Cardiovascular nurses, sometimes referred to as cardiac nurses, are licensed nurses who specialize in assisting patients who suffer from illnesses of the heart and vascular system. Cardiovascular nursing certification programs offer on-the-job educational opportunities to practicing, licensed nurses who want to specialize in cardiovascular care. Applicants must have a bachelor's degree in nursing, a RN license and professional experience. Courses are commonly available online. To graduate, 9-12 credit hours, clinical hours in the field, and an exam must be successfully completed.
Some schools provide certification programs, as does the American Nurses Credentialing Center (ANCC), which issues certifications. Certification from ANCC is voluntary, but to earn it, RNs are required to complete continuing education hours in the field of cardiac nursing. Some certificate programs in the field of cardiovascular health and disease management are intended to help nurses meet these continuing education requirements.
Cardiac Vascular Nursing Certification
Specific courses cover subjects in the areas of fitness, medical test reading and treatment plans, to name a few. Examples include:
- Cardiac risk prevention
- Exercise therapy
- Electrocardiogram (ECG) interpretation
- Identifying risk factors
- Pharmacologic strategies
- Cardiac disease treatments
Employment Outlook and Salary Info
While the U.S. Bureau of Labor Statistics (BLS) does not list data for just cardiovascular nurses, it did report that registered nurses in general held 2,751,000 jobs in the U.S. in 2014. Moreover, employment for RNs was predicted to grow by 16% between 2014 and 2024. According to the BLS, the median annual wage for registered nurses was $67,490 as of May 2015.

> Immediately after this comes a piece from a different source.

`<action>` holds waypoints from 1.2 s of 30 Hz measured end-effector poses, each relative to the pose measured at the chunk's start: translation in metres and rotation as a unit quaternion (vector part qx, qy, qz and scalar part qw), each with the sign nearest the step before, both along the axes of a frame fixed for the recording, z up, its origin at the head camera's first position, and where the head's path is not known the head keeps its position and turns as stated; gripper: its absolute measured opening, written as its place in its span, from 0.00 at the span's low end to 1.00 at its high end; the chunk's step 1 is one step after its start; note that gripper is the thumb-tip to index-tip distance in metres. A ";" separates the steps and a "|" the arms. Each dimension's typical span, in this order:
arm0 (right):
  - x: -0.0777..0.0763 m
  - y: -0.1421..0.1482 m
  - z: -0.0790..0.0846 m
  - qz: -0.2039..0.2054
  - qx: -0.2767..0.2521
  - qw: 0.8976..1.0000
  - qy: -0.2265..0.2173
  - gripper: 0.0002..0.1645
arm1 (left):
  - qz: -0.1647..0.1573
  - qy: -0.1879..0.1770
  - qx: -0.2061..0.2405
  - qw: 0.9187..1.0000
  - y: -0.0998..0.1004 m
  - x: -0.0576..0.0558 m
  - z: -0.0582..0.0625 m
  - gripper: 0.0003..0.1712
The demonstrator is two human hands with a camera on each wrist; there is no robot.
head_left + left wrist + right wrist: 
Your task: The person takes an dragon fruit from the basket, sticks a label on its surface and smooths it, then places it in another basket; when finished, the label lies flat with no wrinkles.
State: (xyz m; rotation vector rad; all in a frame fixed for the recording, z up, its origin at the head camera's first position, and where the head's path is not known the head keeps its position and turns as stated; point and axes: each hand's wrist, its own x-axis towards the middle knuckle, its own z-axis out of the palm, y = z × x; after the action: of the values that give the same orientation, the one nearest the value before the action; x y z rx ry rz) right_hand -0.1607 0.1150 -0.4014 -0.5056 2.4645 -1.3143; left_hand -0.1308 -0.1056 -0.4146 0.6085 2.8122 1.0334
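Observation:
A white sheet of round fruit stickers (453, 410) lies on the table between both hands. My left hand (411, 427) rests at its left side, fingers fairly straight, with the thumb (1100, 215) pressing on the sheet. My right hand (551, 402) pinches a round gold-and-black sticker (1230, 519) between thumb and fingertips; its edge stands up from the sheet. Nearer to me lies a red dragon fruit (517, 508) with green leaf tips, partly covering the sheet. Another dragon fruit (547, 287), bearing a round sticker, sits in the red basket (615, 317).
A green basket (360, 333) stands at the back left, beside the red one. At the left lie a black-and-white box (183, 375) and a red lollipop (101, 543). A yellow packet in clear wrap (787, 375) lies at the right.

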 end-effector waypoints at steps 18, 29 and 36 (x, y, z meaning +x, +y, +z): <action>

Continuing Education and Certification Information
The American Nurses Credentialing Center does offer certification for cardiac/vascular nurses. To qualify for the certification, individuals must be licensed RNs who have at least two years of professional nursing experience as well as 2,000 hours of clinical experience working in the cardiovascular field. They should also have at least 30 hours of continuing education in cardiac nursing, most of which can be completed within a certificate program in cardiovascular health. They must complete an examination to receive the cardiac/vascular nursing credential.
Cardiovascular nursing certification programs include traditional coursework and direct clinical experience units. Graduates will be prepared to understand treatment strategies, illness prevention and risks, and how to interpret medical exam results.